## [Task requirements]
Please show each line of the listing where "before" is present.

************

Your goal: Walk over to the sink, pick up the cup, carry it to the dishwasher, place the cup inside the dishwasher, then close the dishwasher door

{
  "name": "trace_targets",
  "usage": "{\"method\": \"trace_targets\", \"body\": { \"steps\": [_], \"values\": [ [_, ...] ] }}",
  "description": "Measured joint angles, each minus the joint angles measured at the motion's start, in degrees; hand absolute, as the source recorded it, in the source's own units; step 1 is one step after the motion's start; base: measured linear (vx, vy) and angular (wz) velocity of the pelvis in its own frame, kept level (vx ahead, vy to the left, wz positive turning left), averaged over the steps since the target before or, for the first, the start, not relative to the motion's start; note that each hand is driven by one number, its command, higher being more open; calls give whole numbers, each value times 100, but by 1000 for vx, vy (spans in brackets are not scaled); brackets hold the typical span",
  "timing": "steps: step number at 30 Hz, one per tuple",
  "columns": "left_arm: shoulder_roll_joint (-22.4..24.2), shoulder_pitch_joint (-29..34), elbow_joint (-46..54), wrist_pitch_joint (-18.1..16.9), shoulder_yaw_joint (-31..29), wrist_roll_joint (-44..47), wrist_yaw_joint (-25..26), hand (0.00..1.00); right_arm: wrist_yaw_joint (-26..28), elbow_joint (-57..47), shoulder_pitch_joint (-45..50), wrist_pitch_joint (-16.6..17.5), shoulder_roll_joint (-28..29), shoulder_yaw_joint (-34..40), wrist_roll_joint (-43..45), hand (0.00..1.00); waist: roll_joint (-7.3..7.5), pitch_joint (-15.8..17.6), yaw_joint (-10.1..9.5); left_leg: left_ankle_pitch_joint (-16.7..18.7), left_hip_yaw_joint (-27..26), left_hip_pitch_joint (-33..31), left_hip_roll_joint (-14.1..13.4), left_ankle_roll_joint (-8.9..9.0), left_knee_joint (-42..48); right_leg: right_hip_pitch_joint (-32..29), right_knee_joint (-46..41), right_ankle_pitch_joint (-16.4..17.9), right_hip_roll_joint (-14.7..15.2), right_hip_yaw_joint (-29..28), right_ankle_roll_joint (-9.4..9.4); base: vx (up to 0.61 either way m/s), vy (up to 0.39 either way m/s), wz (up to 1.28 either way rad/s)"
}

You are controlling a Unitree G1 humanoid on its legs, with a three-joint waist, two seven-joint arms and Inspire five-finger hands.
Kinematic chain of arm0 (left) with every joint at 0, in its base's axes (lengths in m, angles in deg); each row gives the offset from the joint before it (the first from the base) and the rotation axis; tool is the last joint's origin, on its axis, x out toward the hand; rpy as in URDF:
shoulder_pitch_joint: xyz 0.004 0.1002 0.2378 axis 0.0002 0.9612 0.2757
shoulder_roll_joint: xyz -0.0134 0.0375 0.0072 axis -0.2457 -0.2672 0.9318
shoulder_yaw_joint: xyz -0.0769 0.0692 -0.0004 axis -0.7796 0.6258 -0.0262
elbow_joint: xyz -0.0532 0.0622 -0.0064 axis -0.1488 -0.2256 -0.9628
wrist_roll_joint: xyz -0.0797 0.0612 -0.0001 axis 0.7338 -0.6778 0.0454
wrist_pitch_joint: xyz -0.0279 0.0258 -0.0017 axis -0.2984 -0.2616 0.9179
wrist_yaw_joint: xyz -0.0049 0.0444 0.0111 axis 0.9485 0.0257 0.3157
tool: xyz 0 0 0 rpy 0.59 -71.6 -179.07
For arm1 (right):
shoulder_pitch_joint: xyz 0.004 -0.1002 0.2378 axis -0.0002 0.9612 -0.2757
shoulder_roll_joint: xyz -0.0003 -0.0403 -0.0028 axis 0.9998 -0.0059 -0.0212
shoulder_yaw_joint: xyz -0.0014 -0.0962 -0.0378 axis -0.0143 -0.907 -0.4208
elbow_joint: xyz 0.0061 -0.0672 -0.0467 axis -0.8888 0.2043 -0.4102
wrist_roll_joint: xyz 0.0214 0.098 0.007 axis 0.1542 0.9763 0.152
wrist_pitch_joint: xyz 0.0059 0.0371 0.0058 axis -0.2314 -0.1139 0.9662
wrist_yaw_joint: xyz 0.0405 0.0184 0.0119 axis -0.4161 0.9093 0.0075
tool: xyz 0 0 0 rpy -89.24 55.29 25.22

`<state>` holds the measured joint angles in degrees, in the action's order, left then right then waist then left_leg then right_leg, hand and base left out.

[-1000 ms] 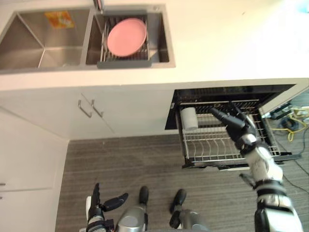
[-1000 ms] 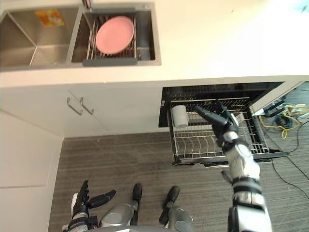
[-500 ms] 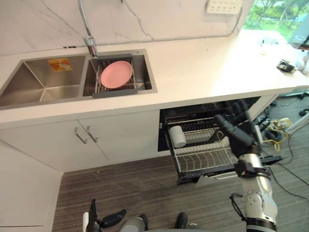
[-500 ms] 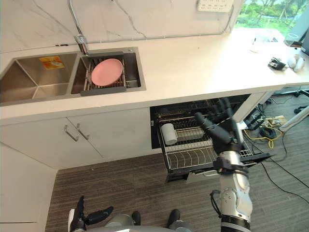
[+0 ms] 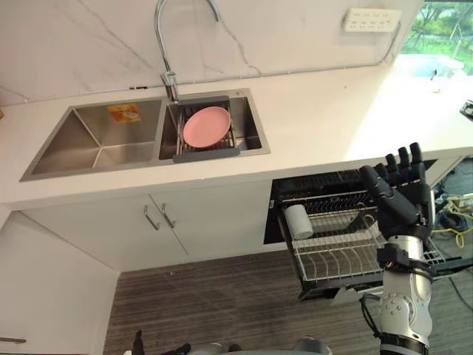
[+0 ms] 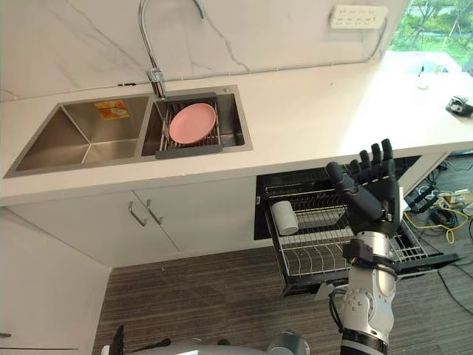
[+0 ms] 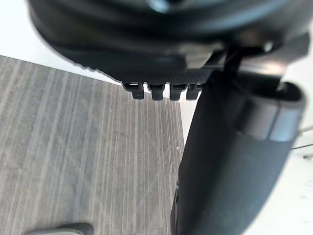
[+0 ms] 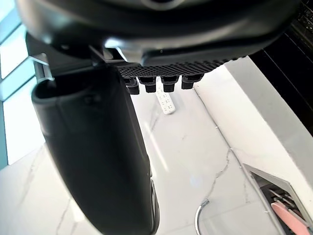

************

## [Response to the exercise]
  "description": "Measured joint angles, each minus the joint angles measured at the motion's start, in degrees; hand absolute, as the source recorded it, in the source's own units; step 1 is one step after the motion's start; base: measured linear (vx, vy) and angular (wz) velocity of the pelvis in its own frame, kept level (vx ahead, vy to the left, wz positive turning left), averaged over the steps since the target before or, for the first, the start, not relative to the motion's start; note that each hand is driven by one number, its command, higher being more open; calls give whole numbers, each value times 100, but by 1000 for vx, vy (spans in brackets are not scaled); brackets hold the typical span",
Kinematic chain of arm0 (left) with every joint at 0, in its base's axes (lengths in m, angles in deg); each row gives the offset from the joint before it (the first from the base) and the rotation axis; tool is the last joint's origin, on its axis, x out toward the hand; rpy as in URDF:

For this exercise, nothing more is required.